Cinematographer John Bailey (The Big Chill, A Brief History of Time) supplies a fascinating tribute to Harold Rosson’s work on The Asphalt Jungle. Bailey notes that Rosson’s evocative work on the film consists not only of classic noir imagery but also carefully composed visuals. Bailey’s analysis of one key sequence, a long take with Hayden and co-star Jean Hagen (Singin’ in the Rain) talking, lays bare Rosson’s approach to the film’s look and tone.
A full 1979 episode of the Canadian series City Lights with Huston guesting is entertaining for reasons intended and unintended. On the latter front, the show will delight SCTV fans, as the interviewer is Brian Linehan – portrayed on SCTV as “Brock Linehan” by Martin Short. Linehan’s style of interviewing is amazing to watch, as he did an immaculate amount of research about his guest and then would ask them to talk about things they had done and said, prefacing most questions with a set-up like “Is it true that…?”
Linehan’s knowledgeable but highly eccentric mode of interviewing does hit paydirt, as when he talks with Huston about the films that were his favorites from the Sixties and Seventies. By naming only four pictures (Reflections in a Golden Eye, Fat City, The Man Who Would be King and the then-current Wise Blood), it becomes apparent that he knew he did quite a lot of substandard films (with many works for hire) in that time. Huston also offers his thoughts on the writing of his autobiography An Open Book, which, he says, forced him to think about several unpleasant moments in his life.
The best supplement in the package, though, is the two-hour 1983 documentary Pharos of Chaos (never before released in the U.S. on VHS or DVD). The film is a portrait of Sterling Hayden in the early Eighties, as he was living on a boat he had docked just outside of Paris. It’s an amazing portrait of a haunted man who was filled with self-loathing, even when things were going well in his life and career (after The Godfather, Hayden appeared in several films as a supporting actor and commanded a high enough salary to live as he wished).
A narrator acknowledges that the filmmakers began the shoot at a time when Hayden was drinking heavily (he also is seen smoking hashish at various points). At his lowest point, Hayden apologizes to them onscreen but tells them “you have gotten a record of what alcoholism is.”
As the films proceeds, Hayden is seen in a more sober state, declaring that he dislikes acting and did it only to get money to continue his life as a sailor (a lifestyle he began as a teenager).
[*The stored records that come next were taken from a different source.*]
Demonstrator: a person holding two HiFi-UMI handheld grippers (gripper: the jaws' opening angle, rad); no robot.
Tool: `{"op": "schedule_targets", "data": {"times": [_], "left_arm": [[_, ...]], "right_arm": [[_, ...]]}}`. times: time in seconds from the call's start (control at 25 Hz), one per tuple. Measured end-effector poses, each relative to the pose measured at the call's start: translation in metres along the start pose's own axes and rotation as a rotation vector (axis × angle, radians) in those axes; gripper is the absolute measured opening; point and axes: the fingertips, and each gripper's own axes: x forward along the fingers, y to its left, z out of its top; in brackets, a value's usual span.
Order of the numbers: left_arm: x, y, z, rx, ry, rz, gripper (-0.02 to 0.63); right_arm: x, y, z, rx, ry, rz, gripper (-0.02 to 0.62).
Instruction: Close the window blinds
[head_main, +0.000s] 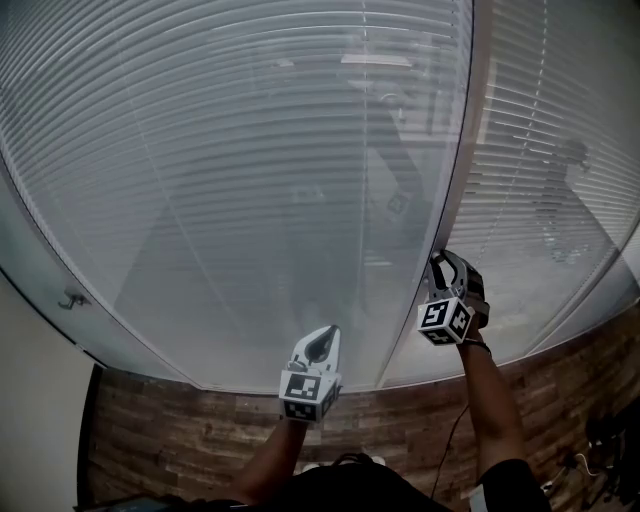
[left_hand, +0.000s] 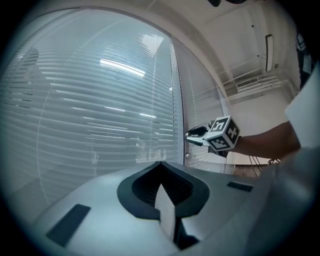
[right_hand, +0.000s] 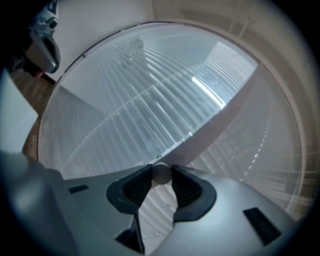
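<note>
Horizontal slat blinds (head_main: 250, 180) hang behind a large glass pane, and a second set (head_main: 560, 180) hangs to the right of a pale upright frame post (head_main: 462, 170). My right gripper (head_main: 437, 262) reaches level to that post. In the right gripper view its jaws (right_hand: 161, 172) are shut on a small round grey knob (right_hand: 161, 175) at the post. It also shows in the left gripper view, as the right gripper (left_hand: 192, 134) against the post. My left gripper (head_main: 320, 340) hovers in front of the left pane, its jaws (left_hand: 160, 165) shut with nothing in them.
A wood-patterned floor (head_main: 200, 430) runs below the window. A small hook (head_main: 72, 298) sits on the wall at the far left. A cable (head_main: 452, 430) hangs by my right arm. A wall air conditioner (left_hand: 252, 82) is mounted high on the right.
</note>
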Motion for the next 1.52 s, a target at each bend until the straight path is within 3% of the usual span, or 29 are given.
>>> {"op": "schedule_targets", "data": {"times": [0.2, 0.44, 0.68, 0.96, 1.2, 1.32, 1.52], "left_arm": [[0.000, 0.000, -0.003, 0.007, 0.003, -0.001, -0.005], [0.000, 0.004, 0.000, 0.004, 0.001, 0.013, -0.005], [-0.006, 0.010, 0.004, -0.008, -0.006, 0.022, -0.005], [-0.014, 0.017, 0.005, -0.024, -0.023, 0.022, -0.005], [-0.028, 0.024, 0.007, -0.038, -0.032, 0.012, -0.005], [-0.038, 0.031, 0.006, -0.003, -0.040, 0.007, -0.005], [-0.068, 0.036, 0.009, 0.068, -0.062, 0.017, -0.005]], "right_arm": [[0.003, 0.000, -0.004, 0.009, -0.003, -0.008, 0.126], [-0.001, -0.008, -0.003, 0.208, -0.015, 0.000, 0.126], [-0.026, -0.010, 0.008, 0.481, -0.045, 0.014, 0.126], [-0.067, -0.003, 0.027, 0.731, -0.109, 0.003, 0.012], [-0.097, 0.027, 0.048, 0.790, -0.119, 0.022, 0.003], [-0.113, 0.049, 0.061, 0.844, -0.119, 0.047, 0.003], [-0.136, 0.105, 0.067, 0.844, -0.051, 0.088, 0.003]]}}
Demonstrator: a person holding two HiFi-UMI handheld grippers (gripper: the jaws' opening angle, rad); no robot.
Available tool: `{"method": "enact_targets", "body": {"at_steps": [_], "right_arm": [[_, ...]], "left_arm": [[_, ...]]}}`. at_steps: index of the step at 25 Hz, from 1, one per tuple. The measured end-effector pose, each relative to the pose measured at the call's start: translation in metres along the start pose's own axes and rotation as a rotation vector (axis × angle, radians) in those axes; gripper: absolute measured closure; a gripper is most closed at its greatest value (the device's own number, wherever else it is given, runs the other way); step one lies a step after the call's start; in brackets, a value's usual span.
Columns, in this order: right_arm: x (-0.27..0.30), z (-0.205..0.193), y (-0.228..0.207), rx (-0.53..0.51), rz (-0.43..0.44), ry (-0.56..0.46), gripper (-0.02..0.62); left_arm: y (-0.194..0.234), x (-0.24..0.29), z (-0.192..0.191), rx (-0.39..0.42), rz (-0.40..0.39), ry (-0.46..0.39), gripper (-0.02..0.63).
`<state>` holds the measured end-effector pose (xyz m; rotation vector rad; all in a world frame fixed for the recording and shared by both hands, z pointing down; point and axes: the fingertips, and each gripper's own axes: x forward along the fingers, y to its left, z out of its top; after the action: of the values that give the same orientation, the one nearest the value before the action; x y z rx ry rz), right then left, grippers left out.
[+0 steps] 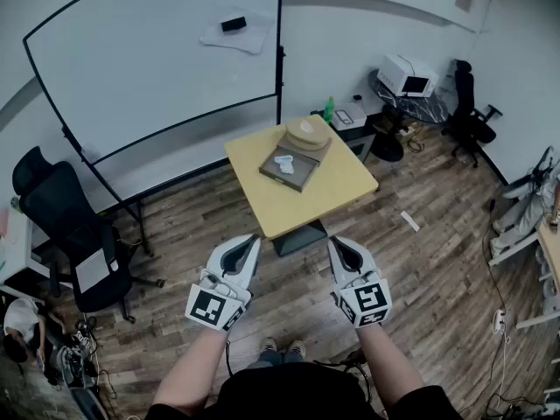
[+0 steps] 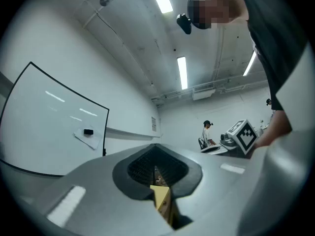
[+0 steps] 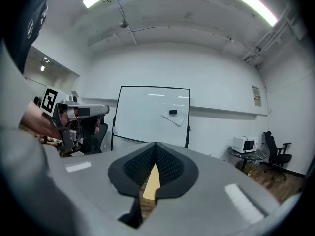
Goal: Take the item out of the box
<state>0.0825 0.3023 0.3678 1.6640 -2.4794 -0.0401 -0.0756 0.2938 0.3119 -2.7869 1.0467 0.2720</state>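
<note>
**A:** How much room is there around the counter (image 1: 302,201)?

**B:** Open wood floor (image 1: 437,261) lies on the near and right sides. The whiteboard (image 1: 157,51) on its stand is behind the far left side. A black office chair (image 1: 74,226) sits well off to the left. A low cabinet with a green bottle (image 1: 329,110) on it stands just beyond the far corner. A small white strip (image 1: 409,221) lies on the floor to the right.

**A:** And the grippers?

**B:** Both are held up close to the person, short of the counter's near edge. The left gripper (image 1: 252,241) is clenched, tips together, with nothing between them. The right gripper (image 1: 337,244) is clenched and empty as well. In each gripper view only a sliver of yellow counter shows through the slit between the jaws.

**A:** Where is the thing to take out?

**B:** The box (image 1: 302,179) is a flat, open one lying toward the far side of the counter, set back from every edge. The item (image 1: 283,164) is small and white and lies inside it. A round tan object (image 1: 306,132) touches the box's far end. The near half of the yellow top is bare.

**A:** And the rest of the room?

**B:** White walls and ceiling strip lights. An eraser (image 1: 233,24) sits on a paper sheet (image 1: 236,38) on the whiteboard. A microwave (image 1: 407,75) stands on a side table at the far right, with another black chair (image 1: 468,112) beside it.
</note>
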Motion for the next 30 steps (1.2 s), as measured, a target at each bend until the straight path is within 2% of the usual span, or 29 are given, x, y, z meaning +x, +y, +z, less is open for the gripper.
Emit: {"method": "enact_targets", "body": {"at_steps": [6,10,12,15,16,17,19,23,30], "right_arm": [[-0.003,-0.003,-0.006,0.012,-0.006,-0.002,0.589],[-0.005,-0.005,-0.012,0.090,0.002,-0.015,0.588],[-0.006,-0.011,-0.013,0.096,-0.003,0.001,0.588],[0.000,-0.021,-0.009,0.115,0.056,0.042,0.576],[0.003,-0.024,-0.007,0.146,0.085,0.054,0.151],[0.006,-0.025,-0.007,0.177,0.104,0.062,-0.005],[0.008,-0.023,-0.011,0.196,0.108,0.057,-0.005],[0.004,-0.017,-0.020,0.158,0.088,0.027,-0.003],[0.001,-0.018,-0.035,0.128,0.121,0.006,-0.003]], "left_arm": [[-0.006,0.002,-0.004,-0.002,-0.001,0.004,0.607],[-0.010,0.004,-0.005,-0.006,-0.003,0.006,0.607],[-0.011,0.003,-0.006,-0.009,-0.004,0.009,0.607],[-0.013,0.004,-0.008,-0.012,-0.003,0.013,0.607],[-0.015,0.005,-0.009,-0.015,-0.003,0.019,0.607],[-0.016,0.006,-0.010,-0.018,-0.002,0.026,0.607],[-0.016,0.009,-0.012,-0.018,0.000,0.027,0.607],[-0.016,0.015,-0.014,-0.006,0.010,0.021,0.607],[-0.027,0.034,-0.023,0.013,0.039,0.021,0.607]]}}
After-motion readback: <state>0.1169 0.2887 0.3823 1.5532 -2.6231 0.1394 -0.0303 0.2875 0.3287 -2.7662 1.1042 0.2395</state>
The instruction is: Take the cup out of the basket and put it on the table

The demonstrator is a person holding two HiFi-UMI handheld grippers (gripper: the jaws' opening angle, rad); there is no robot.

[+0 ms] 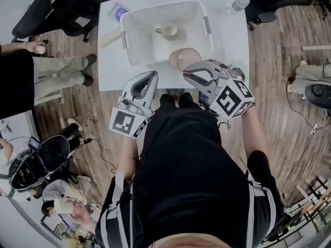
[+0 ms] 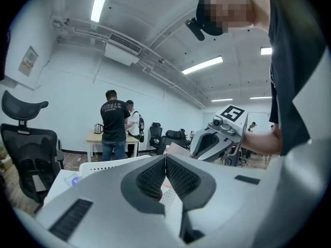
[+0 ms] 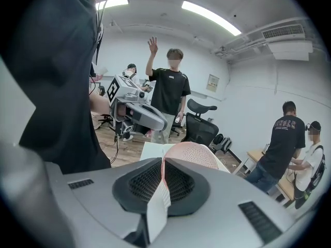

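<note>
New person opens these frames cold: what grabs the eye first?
The right gripper stands out first, pinching the rim of a pink bowl at the near edge of the white basket, mid-table. Next come the cream cup inside that basket, and the left gripper, shut on nothing by the near edge of the table.

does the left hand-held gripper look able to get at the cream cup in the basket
Probably yes: the basket is open-topped, nothing covers the cream cup, and the left hand-held gripper is empty, though shut.
</note>
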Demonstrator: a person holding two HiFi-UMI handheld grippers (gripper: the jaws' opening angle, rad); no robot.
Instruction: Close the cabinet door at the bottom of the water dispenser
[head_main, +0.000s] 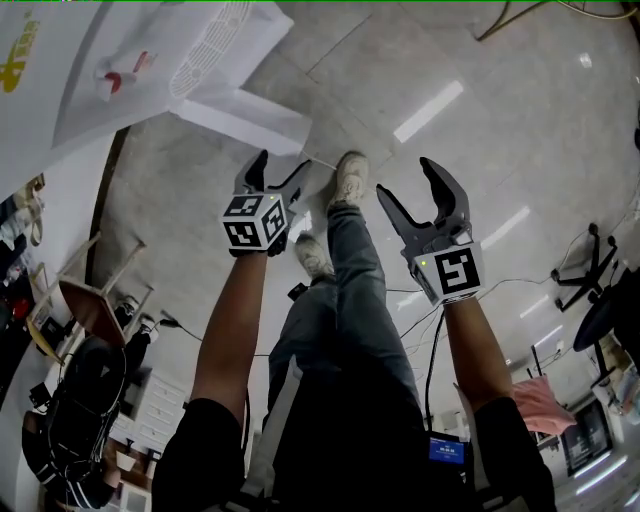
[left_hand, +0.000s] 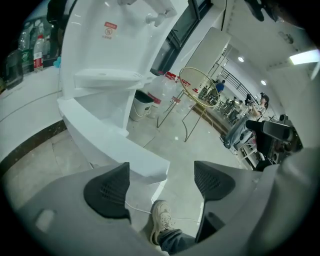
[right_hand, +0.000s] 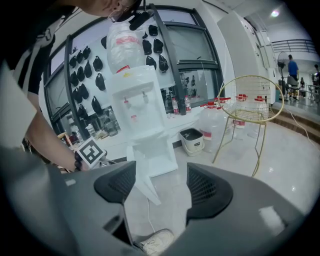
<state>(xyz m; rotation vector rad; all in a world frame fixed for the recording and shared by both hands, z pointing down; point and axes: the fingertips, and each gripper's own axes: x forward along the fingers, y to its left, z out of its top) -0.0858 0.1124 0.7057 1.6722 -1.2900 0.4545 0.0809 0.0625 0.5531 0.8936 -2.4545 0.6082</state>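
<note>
The white water dispenser stands at the top left of the head view, and its bottom cabinet door swings out open over the floor. My left gripper hangs just short of the door's free edge, open and empty. In the left gripper view the door lies a little beyond the left gripper. My right gripper is further right, open, with nothing between its fingers. The right gripper view shows the dispenser with a bottle on top and the open door ahead of the right gripper.
The person's shoe and leg sit between the two grippers. A white cable runs across the floor. A gold wire chair, a white bin and water jugs stand right of the dispenser. A backpack lies at lower left.
</note>
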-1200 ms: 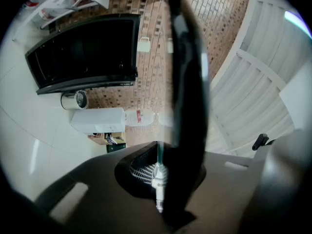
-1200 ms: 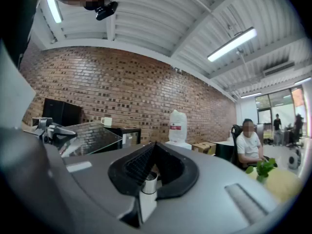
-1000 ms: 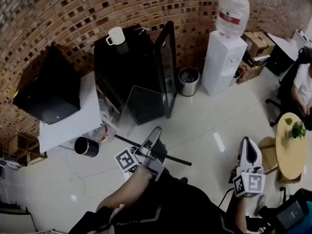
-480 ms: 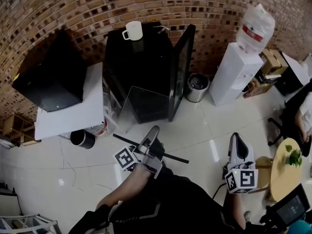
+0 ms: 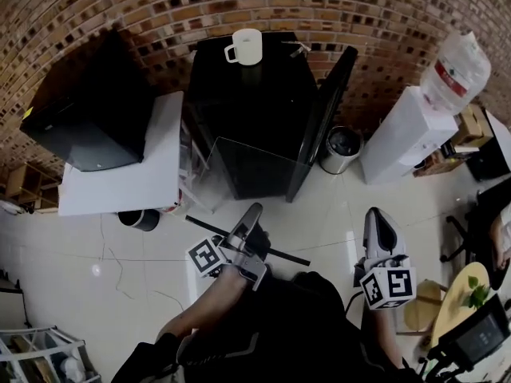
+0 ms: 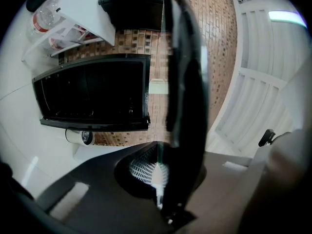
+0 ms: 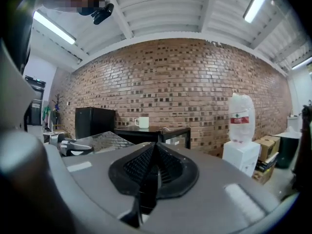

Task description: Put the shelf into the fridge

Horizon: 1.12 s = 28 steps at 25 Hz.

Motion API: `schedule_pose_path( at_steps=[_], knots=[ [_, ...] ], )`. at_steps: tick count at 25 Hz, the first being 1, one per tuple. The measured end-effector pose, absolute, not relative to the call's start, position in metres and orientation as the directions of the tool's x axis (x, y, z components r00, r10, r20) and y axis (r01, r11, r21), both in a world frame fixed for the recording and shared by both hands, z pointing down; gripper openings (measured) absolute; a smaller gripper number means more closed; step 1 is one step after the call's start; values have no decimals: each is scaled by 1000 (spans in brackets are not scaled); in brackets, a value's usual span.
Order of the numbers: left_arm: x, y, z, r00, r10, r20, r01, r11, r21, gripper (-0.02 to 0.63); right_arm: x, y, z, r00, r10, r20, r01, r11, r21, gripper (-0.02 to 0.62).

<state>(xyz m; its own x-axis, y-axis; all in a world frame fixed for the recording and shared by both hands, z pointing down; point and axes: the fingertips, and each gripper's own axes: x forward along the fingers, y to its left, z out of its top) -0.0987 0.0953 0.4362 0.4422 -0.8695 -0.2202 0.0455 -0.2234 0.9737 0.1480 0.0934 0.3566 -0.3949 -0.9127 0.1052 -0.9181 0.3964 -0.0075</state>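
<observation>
Hanging just above the floor in front of the fridge (image 5: 255, 94), the glass shelf (image 5: 287, 256) is held by its dark edge strip, with the clear pane reaching up towards the cabinet's open front. The left gripper (image 5: 251, 218) has its jaws clamped on that strip, which in the left gripper view runs as a black band (image 6: 187, 82) straight through the closed jaws. The right gripper (image 5: 377, 222) hangs off to the side, jaws together with nothing between them, well apart from the shelf. The fridge door (image 5: 323, 126) stands wide open on the right, and a white mug (image 5: 246, 46) sits on top of the cabinet. From where I stand this looks like the carrying step: the shelf is picked up but not yet inside. Next it needs levelling, lining up with the side rails inside the cabinet, then sliding in flat. The free gripper could steady the far edge, since a one-sided hold on glass may let it tip.
</observation>
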Motion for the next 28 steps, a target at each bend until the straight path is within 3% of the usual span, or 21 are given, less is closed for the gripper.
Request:
schedule_pose_path(
  at_steps=[15, 28],
  knots=[
    [-112, 3, 478, 185, -969, -161, -4, -164, 986, 6, 97, -36, 372, -685, -719, 121, -726, 687, -30, 6],
    [-125, -54, 517, 90, -988, -122, -27, -125, 992, 6, 108, -63, 379, -747, -647, 150, -658, 753, -29, 6]
  ],
)
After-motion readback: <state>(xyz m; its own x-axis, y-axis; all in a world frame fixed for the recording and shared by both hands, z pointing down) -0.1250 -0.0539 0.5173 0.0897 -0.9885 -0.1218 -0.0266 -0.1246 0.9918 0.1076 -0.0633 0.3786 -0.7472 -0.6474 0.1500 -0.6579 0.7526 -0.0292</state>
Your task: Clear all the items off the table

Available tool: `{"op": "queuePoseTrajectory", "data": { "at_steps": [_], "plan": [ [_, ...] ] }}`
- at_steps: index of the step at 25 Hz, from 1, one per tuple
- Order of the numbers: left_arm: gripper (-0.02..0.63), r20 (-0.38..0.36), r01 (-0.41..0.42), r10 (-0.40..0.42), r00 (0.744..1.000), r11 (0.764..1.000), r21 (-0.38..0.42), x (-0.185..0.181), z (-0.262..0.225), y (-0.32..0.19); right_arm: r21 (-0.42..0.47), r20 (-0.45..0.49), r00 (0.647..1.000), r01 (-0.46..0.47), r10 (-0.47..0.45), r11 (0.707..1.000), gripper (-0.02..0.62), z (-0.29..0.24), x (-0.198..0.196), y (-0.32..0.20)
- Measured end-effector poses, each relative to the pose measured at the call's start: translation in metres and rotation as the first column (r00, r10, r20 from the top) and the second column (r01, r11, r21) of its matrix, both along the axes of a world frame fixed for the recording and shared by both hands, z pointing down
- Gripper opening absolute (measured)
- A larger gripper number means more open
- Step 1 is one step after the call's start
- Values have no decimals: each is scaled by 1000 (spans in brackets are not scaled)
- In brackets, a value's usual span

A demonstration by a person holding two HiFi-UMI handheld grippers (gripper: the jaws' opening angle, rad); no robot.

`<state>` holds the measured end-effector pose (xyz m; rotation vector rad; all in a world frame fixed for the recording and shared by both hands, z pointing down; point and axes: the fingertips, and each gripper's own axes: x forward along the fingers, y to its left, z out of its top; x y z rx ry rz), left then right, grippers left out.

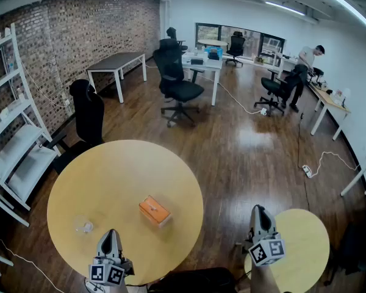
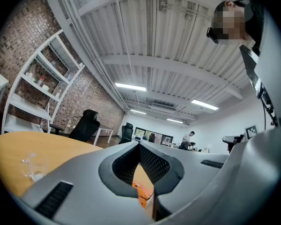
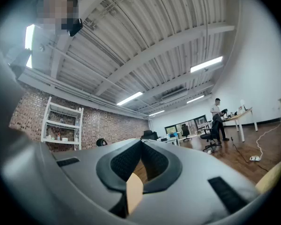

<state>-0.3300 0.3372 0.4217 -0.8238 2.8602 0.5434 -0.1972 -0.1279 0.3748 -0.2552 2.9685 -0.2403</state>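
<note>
An orange box [image 1: 154, 210] lies near the middle of the round wooden table [image 1: 110, 170]; in the left gripper view the orange box [image 2: 143, 194] shows low behind the closed jaws. A small clear glass item [image 1: 83, 226] sits on the table's near left part and shows as a clear glass item [image 2: 33, 168] at the left of that view. My left gripper [image 1: 110, 232] hovers at the table's near edge, between the two items, shut and empty [image 2: 139, 144]. My right gripper [image 1: 258, 209] is off the table to the right, over the floor, shut and empty [image 3: 141, 142].
A smaller round table [image 1: 305, 249] stands at the lower right beside my right gripper. A black office chair [image 1: 88, 112] is behind the big table, and white shelving [image 1: 12, 139] lines the brick wall on the left. A person [image 1: 305, 63] stands far off by desks.
</note>
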Motion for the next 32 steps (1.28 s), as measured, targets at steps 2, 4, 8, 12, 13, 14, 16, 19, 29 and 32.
{"op": "queuePoseTrajectory", "data": {
  "at_steps": [2,4,8,12,13,14,16,19,29,32],
  "plan": [
    [-8,-2,14,-14,1000,1000,7,-1,-1,14,16,0,1000,16,-16,1000,3,-3,-8,14],
    [-8,-10,34,-33,999,999,31,-1,-3,30,46,11,999,38,-38,998,3,-8,-17,31],
    [-8,-16,92,-91,996,993,70,1,-10,66,81,26,989,142,-144,987,44,-20,-47,81],
    [-8,-10,142,-141,990,988,57,8,-10,98,111,0,971,237,-239,965,44,-19,-76,128],
    [-8,-7,154,-154,988,987,55,11,-9,106,123,-5,967,255,-256,959,44,-17,-82,139],
    [-8,-4,168,-168,986,985,51,15,-9,115,137,-11,962,273,-274,952,44,-14,-88,149],
    [-8,3,200,-200,980,979,30,23,-8,137,160,-22,949,315,-315,936,44,-8,-101,174],
    [-8,7,266,-266,964,964,-4,37,-15,181,161,-40,922,387,-386,908,44,-1,-125,220],
    [-8,-13,491,-491,871,871,-4,97,-12,291,147,-59,790,612,-611,777,44,10,-169,357],
    [-8,-20,494,-493,870,870,11,100,-10,282,126,-80,773,634,-629,763,46,13,-182,355]
  ]
}}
He also talks at great length about his guilt over “naming names” in front of The House Un-American Activities Committee. All of Pharos is rather sad and touching, but these scenes are especially moving, as Hayden’s regret over costing several people their livelihoods is palpable.
Hayden notes he “despised” himself for falling into and out of acting, but professes a deep affection for three films he appeared in: Dr. Strangelove, The Long Goodbye and – the only picture he liked from the dozens he made in Hollywood’s “Golden Age” – The Asphalt Jungle.